Reputation: 450
I have a table that contains user event data. Some entries are revenue events and some entries are load events. The load events have url's that contain URL parameters and both revenue and load events have session_id and user_id data attached. I wrote a query that will pull the user and session IDs from this table based off of URL parameters on load events for the past 45 days and I would like to then look for revenue events with matching user and session IDs and total the amount for them. Here is my first query:
SELECT user_id, session_id
FROM events
WHERE event_type = 'load'
AND client_id = 1234
AND calling_url LIKE '%utm_source=so%'
AND server_stamp BETWEEN DATE_SUB(NOW(), INTERVAL ? DAY) AND NOW()
A query that would get revenue from a single user would be something like this:
SELECT SUM(revenue_subtotal)
FROM events
WHERE event_type = 'revenue'
AND client_id = 1234
AND user_id = 'thisUUID'
AND session_id = 'thisSID'
So I am trying to find a way to link these two queries to sum up the revenue from all user/session ID combos returned from the first query directly in SQL (all in one full query).

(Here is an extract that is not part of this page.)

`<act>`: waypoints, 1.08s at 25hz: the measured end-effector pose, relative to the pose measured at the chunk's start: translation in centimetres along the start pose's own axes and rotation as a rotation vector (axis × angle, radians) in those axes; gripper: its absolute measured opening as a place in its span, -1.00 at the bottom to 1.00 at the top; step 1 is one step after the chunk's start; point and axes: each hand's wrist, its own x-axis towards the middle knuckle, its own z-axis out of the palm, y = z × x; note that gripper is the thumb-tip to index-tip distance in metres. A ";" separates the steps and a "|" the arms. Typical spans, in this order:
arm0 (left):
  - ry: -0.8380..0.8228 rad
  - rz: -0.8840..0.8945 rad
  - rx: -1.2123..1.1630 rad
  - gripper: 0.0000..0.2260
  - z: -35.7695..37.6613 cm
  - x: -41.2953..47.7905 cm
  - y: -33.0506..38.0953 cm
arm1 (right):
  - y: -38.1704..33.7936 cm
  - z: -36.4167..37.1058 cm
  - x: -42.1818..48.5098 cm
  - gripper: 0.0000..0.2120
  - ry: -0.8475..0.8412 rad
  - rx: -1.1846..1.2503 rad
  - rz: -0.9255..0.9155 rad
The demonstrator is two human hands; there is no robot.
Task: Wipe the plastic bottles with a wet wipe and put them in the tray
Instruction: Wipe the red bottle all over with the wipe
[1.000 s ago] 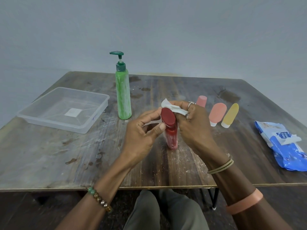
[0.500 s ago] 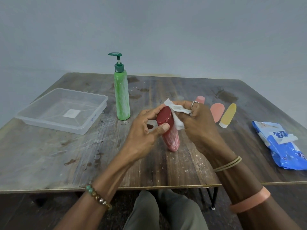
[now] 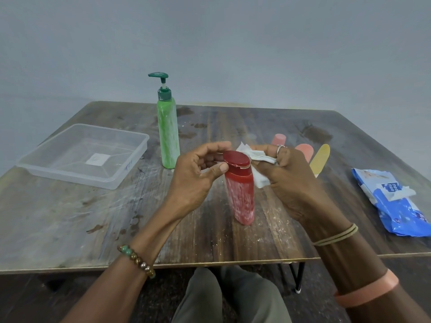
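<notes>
Left hand [image 3: 193, 180] is pinching the near-upright red bottle [image 3: 241, 199] at tabletop [image 3: 93, 229] centre; right hand [image 3: 295, 183] is clasping the wet wipe [image 3: 260, 177] at its 3 o'clock; tray [image 3: 67, 177] lying at 10 o'clock.

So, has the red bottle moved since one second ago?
Yes. The base of the red bottle is lower now, nearer the front edge of the table and farther from the green pump bottle.

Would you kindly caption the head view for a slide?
Left hand steadies the red bottle by its cap while the right hand presses a wet wipe against its side.
</notes>
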 end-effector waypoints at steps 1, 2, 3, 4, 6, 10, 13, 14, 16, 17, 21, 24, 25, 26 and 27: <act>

Unfortunately this table has many columns so giving the full table definition and full sample data is a bit difficult to portray on SO but I think I have spelled it out well enough. Please let me know though if any more information is needed or any idea of how to accomplish this. As of right now the only way I have is to get the results of the first query in PHP then loop through a do a new query for each row returned, but this can easily get into the thousands so I'm trying to keep in all in SQL if at all possible.
Upvotes: 1
Views: 292
Reputation: 147196
Without sample data it's hard to be 100% certain but you should be able to do a self-join on the client_id
, user_id
and session_id
to get the data you want:
SELECT e1.user_id, e1.session_id, COALESCE(SUM(e2.revenue_subtotal), 0) AS revenue
FROM events e1
LEFT JOIN events e2 ON e2.client_id = e1.client_id
AND e2.session_id = e1.session_id
AND e2.user_id = e1.user_id
AND e2.event_type = 'revenue'
WHERE e1.event_type = 'load'
AND e1.client_id = 1234
AND e1.calling_url LIKE '%utm_source=so%'
AND e1.server_stamp BETWEEN DATE_SUB(NOW(), INTERVAL ? DAY) AND NOW()
GROUP BY e1.user_id, e1.session_id
Note we use a LEFT JOIN
so we can still get a result when there are no revenue
events, and COALESCE
to make the output 0 in those cases.
Note also that you need a GROUP BY
clause on this query to separate the results for each event.
Upvotes: 4